5.2. IMPROVING COMPUTE-AND MEMORY-EFFICIENCY

Experimental results in DMControl and Atari showcasing the computational efficiency of LeVER are provided in Figures 2 and Figure 3 . CURL and Rainbow both achieve higher performance within significantly fewer FLOPs when combined with LeVER in DMControl and Atari, respectively. Additionally, Table 1 compares the performance of Rainbow with and without LeVER at 45T (4.5e13) FLOPs. In particular, the average returns are improved from 145.8 to 276.6 compared to baseline Rainbow in BankHeist and from 2325.5 to 4123.5 in Qbert. We remark that LeVER achieves better computational efficiency while maintaining the agent's final performance and comparable sampleefficiency (see Appendix E for corresponding figures). Experimental results in Atari and DMControl showcasing the sample-efficiency of LeVER in the constrained-memory setup are provided in Figure 4 and Figure 5 . CURL and Rainbow achieve higher final performance and better sample-efficiency when combined with LeVER in DMControl and Atari, respectively. Additionally, Table 1 compares the performance of unbounded memory Rainbow and constrained-memory (0.07 GB) Rainbow with and without LeVER at 500K environment interactions. In particular, the average returns are improved from 10498.0 to 17620.0 compared to baseline Rainbow in CrazyClimber and from 2430.5 to 3231.0 in Qbert. Although we disentangle the computational and memory benefits of LeVER in these experiments, we also highlight the 

5.3. FREEZING LARGER CONVOLUTIONAL ENCODERS

We also verify the benefits of LeVER using deeper convolutional encoders, which are widely used in a range of applications such as visual navigation tasks and favored for their superior generalization ability. Specifically, we follow the setup described in Section 5.1 and replace the SAC-AE architecture (4 convolutional layers) with the IMPALA architecture (Espeholt et al., 2018) (15 convolutional layers containing residual blocks (He et al., 2016) ). Figure 6 (b) shows the computational efficiency of LeVER in Cartpole-swingup and Walker-walk with the IMPALA architecture. CURL achieves higher performance within significantly fewer FLOPs when combined with LeVER. We remark that the gains due to LeVER are more significant because computing and updating gradients for large convolutional encoders is very computationally expensive. 

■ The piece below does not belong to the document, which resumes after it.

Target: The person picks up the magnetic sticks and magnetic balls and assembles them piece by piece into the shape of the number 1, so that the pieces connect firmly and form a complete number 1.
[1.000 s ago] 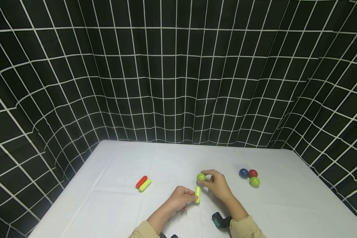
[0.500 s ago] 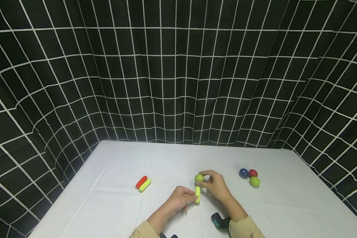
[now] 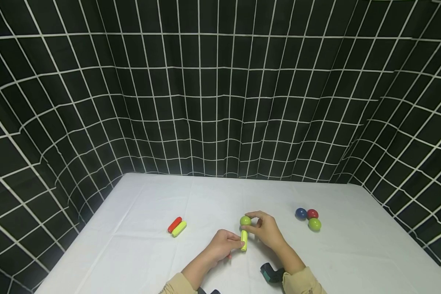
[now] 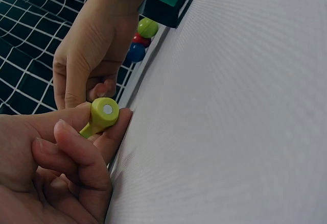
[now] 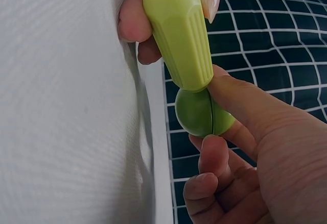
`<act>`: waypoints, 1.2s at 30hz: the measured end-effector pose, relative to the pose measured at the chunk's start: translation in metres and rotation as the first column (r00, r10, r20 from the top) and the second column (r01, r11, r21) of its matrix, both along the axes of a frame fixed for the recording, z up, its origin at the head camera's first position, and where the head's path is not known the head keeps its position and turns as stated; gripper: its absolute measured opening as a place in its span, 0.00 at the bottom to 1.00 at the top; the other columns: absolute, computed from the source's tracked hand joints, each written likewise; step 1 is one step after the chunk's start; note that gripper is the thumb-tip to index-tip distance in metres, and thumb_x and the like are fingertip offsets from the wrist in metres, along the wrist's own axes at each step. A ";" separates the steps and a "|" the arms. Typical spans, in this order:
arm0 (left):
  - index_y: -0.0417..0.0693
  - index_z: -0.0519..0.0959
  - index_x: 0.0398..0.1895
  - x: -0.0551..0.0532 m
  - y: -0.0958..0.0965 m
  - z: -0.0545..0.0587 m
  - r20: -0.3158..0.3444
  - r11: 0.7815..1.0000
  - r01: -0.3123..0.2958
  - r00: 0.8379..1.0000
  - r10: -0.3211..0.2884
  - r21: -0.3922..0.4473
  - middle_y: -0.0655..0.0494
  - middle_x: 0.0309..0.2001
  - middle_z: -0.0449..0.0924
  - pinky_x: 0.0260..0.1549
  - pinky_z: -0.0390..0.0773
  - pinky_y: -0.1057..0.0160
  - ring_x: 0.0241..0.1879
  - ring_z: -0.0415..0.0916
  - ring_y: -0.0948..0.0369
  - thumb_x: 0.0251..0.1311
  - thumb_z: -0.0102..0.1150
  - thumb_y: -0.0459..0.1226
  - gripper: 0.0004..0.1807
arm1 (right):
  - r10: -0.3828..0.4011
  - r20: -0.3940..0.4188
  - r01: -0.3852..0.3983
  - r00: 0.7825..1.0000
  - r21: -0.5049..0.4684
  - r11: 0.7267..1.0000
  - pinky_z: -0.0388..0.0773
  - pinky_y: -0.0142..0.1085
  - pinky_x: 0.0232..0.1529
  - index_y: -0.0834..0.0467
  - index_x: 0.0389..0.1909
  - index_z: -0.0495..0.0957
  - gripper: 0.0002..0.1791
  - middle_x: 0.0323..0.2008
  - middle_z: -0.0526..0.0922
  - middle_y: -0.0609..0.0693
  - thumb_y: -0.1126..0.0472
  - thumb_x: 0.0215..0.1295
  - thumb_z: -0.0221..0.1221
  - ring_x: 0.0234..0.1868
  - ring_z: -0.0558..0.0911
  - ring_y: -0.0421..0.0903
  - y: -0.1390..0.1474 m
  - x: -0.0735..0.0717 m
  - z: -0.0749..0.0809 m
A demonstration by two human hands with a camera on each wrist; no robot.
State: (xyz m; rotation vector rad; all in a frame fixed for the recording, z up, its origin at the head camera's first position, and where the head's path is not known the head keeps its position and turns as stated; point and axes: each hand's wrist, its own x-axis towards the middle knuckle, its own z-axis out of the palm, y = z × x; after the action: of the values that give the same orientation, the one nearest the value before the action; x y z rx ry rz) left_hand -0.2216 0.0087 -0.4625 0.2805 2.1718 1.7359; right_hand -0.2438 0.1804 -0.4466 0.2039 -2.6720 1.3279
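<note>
My left hand (image 3: pixel 222 247) pinches a ribbed yellow-green rod (image 3: pixel 244 240) between thumb and fingers, over the middle of the table. A pale metallic disc, like a magnet, shows in the rod's near end in the left wrist view. Just beyond it, my right hand (image 3: pixel 267 230) holds a lime-green ball (image 3: pixel 245 220) with thumb and fingertips. In the right wrist view the ball (image 5: pixel 191 113), marked by a seam, meets the far end of the rod (image 5: pixel 179 40), and the two are in line.
Left of the hands, a red rod (image 3: pixel 174 224) and a yellow rod (image 3: pixel 179 229) lie side by side on the white tablecloth (image 3: pixel 139 261). To the right sit a blue ball (image 3: pixel 301 214), a red ball (image 3: pixel 312 214) and a green ball (image 3: pixel 315 224). A black grid-patterned curtain (image 3: pixel 228 106) surrounds the table.
My right hand has shifted slightly left with the lime-green ball, bringing it in line with the rod's far end. The left hand and the rod stay in place.
</note>
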 end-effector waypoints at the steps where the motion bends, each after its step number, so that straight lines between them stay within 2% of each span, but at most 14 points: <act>1: 0.39 0.82 0.34 0.000 0.000 0.000 0.000 1.000 0.000 1.000 0.000 -0.001 0.58 0.19 0.78 0.09 0.60 0.78 0.10 0.58 0.72 0.53 0.63 0.39 0.11 | 0.001 0.000 -0.001 1.000 -0.001 1.000 0.63 0.27 0.14 0.58 0.44 0.80 0.22 0.27 0.77 0.49 0.58 0.45 0.71 0.15 0.66 0.36 0.000 0.000 0.000; 12: 0.39 0.83 0.34 0.001 0.001 0.004 0.000 1.000 -0.007 1.000 0.007 -0.009 0.57 0.18 0.76 0.09 0.60 0.77 0.10 0.59 0.71 0.54 0.62 0.40 0.11 | 0.022 0.007 -0.022 1.000 0.001 1.000 0.60 0.25 0.14 0.58 0.37 0.81 0.14 0.20 0.73 0.49 0.59 0.48 0.69 0.13 0.63 0.34 0.003 -0.002 -0.002; 19: 0.38 0.82 0.35 0.001 0.000 0.004 0.003 1.000 -0.012 1.000 0.012 -0.003 0.52 0.23 0.83 0.08 0.60 0.78 0.09 0.59 0.71 0.54 0.62 0.39 0.12 | 0.018 0.016 -0.018 1.000 -0.011 1.000 0.60 0.25 0.14 0.59 0.38 0.81 0.15 0.20 0.73 0.48 0.58 0.49 0.69 0.14 0.63 0.35 0.003 -0.002 -0.002; 24: 0.37 0.81 0.36 0.001 0.000 0.003 -0.001 1.000 -0.007 1.000 0.007 0.006 0.51 0.27 0.85 0.08 0.60 0.78 0.09 0.59 0.71 0.55 0.61 0.39 0.13 | 0.049 0.034 -0.049 0.998 -0.002 0.999 0.59 0.24 0.13 0.60 0.41 0.81 0.17 0.18 0.73 0.48 0.57 0.51 0.67 0.12 0.63 0.34 0.004 -0.002 -0.004; 29: 0.37 0.81 0.36 0.001 0.000 0.003 -0.002 1.000 -0.006 1.000 0.006 0.007 0.51 0.25 0.85 0.08 0.60 0.78 0.09 0.59 0.71 0.54 0.62 0.39 0.13 | 0.078 0.044 -0.077 0.996 -0.009 0.997 0.60 0.24 0.13 0.62 0.42 0.80 0.18 0.17 0.74 0.48 0.56 0.52 0.67 0.12 0.64 0.34 0.005 -0.002 -0.005; 36: 0.37 0.81 0.35 0.001 0.000 0.003 0.001 1.000 -0.006 1.000 0.006 0.005 0.51 0.25 0.85 0.08 0.60 0.78 0.09 0.59 0.71 0.55 0.62 0.39 0.12 | 0.074 0.064 -0.073 0.995 -0.012 0.997 0.60 0.24 0.13 0.61 0.43 0.80 0.19 0.17 0.74 0.48 0.56 0.52 0.67 0.13 0.64 0.35 0.004 -0.001 -0.004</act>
State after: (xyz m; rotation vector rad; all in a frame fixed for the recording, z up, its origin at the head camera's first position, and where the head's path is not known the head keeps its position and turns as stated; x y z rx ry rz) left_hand -0.2206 0.0082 -0.4596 0.2755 2.1700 1.7448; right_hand -0.2450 0.1845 -0.4509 0.2652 -2.7354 1.3910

5.4. IMPROVING SAMPLE EFFICIENCY WITH LEVER AND LARGER BATCH SIZES

In this subsection we show that we can combine LeVER with larger batch sizes to improve the sample-efficiency of RL agents. Larger batch sizes have been shown to improve agent performance in many settings, but require more compute since each gradient calculation and update is performed on more observations. We demonstrate that LeVER can mitigate these issues by showing results in Cheetah-run, a task known to achieve better performance with larger batch sizes. Figure 6(a) shows the sample-efficiency of CURL (batch 128) and CURL+LeVER (batch 512), and the corresponding computational efficiency of each agent. CURL achieves better sample-efficiency when combined with LeVER and the larger batch size, but does this within a comparable compute budget. In contrast, CURL (batch 256) requires significantly more compute to achieve similar performance to CURL+LeVER (batch 512).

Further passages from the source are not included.